Veem then added, “It’s often very difficult to talk about climate perspectives, but when we can talk about water, it becomes real for everyone.”
Faith not just about words, but translating them into action
Mufti Mohammad Zoubi, Mufti of Amman, Jordan, reflected on the challenge of securing access to clean water and sanitation in a context where water is already scarce at the outset.
For us, the Mufti said, “taking care of water is both a religious duty and a societal responsibility.”
“In this world we are like passengers on the same ship,” added the Mufti. “How we deal with water, it affects us all, so we have to maintain and safekeep this gift.”
“Faith is not just about words,” the Mufti then stressed, “but most importantly about what you believe and how it translates into your actions. What we teach as religious communities is closely adhered to, and therefore it is our duty as people of faith to move from theory and words to practicalities and action.”

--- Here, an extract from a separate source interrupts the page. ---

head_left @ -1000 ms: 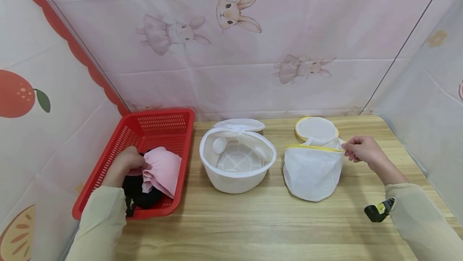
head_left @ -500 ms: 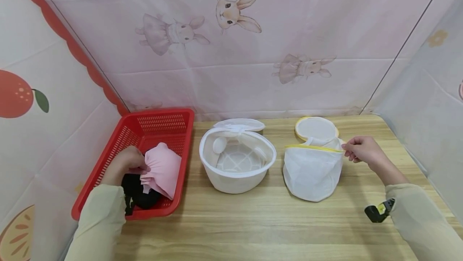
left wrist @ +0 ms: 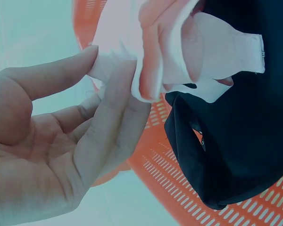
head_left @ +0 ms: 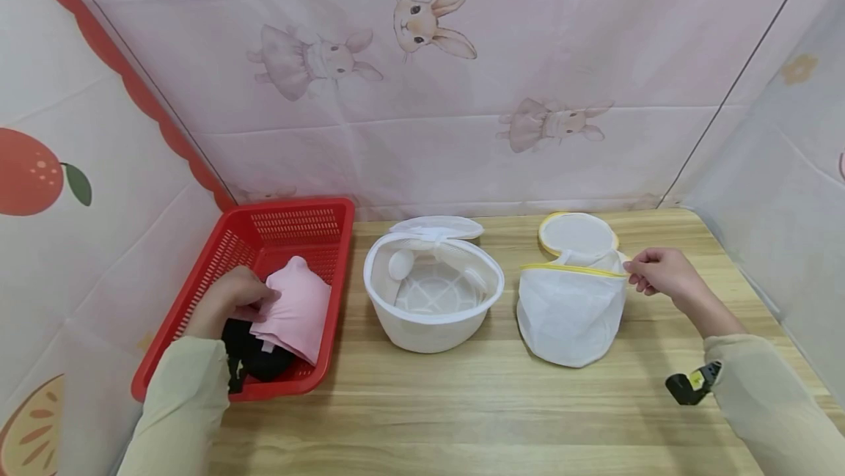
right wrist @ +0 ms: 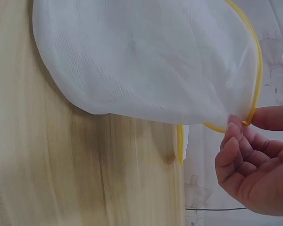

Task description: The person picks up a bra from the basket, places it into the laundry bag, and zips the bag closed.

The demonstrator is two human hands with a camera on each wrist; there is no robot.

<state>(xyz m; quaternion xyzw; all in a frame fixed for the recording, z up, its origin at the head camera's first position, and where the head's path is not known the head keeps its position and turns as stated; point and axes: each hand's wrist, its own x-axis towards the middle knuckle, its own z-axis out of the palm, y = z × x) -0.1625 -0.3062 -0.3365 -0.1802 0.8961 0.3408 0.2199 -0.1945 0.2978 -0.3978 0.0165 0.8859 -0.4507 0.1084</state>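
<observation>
My left hand [head_left: 234, 293] reaches into the red basket [head_left: 346, 278] and pinches the edge of a folded pink bra [head_left: 297, 311]. In the left wrist view, thumb and fingers grip the layered pink cloth [left wrist: 120, 33], and a pale hook tab [left wrist: 250, 52] sticks out beside it. Under and beside it lies a black garment [head_left: 257, 351], perhaps another bra. At the right, my right hand [head_left: 663, 272] pinches the yellow-trimmed rim of a white mesh laundry bag [head_left: 574, 315]. Its round lid [head_left: 581, 234] is folded back behind the open mouth.
Between the basket and the bag stands a white mesh laundry basket [head_left: 429, 329], lid [head_left: 439, 226] tipped back, with a ribbed base inside. A black device [head_left: 686, 388] is at the right sleeve. Printed cloth walls [head_left: 462, 168] border the wooden table [head_left: 462, 417].
The left hand has shifted the pink bra slightly within the basket, its folded edge turning lower and its top peak rising. The right hand and the mesh bag stay in place.
</observation>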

“In speaking up for water, we speak up for God, and we save lives,” Bishop Temple concurred.
Reflecting on the outcomes of the day, Suna then noted two very concrete items.
“The WCC and other faith-based organizations have now been encouraged by the UNESCO World Water Assessment Programme’s director to submit reports and data for consideration in the next report on progress towards SDG 6,” said Suna, and added, “and we also see discussions today about establishing a Swedish water cluster, to consist of the Swedish Water House, Church of Sweden and other faith-based organizations in Sweden.”
The “Water and Faith” day is organized by the Stockholm International Water Institute, Global Water Partnership, World Council of Churches, Swedish Institute Alexandria, Church of Sweden, and Deutsche Gesellschaft für Internationale Zusammenarbeit GmbH (GIZ).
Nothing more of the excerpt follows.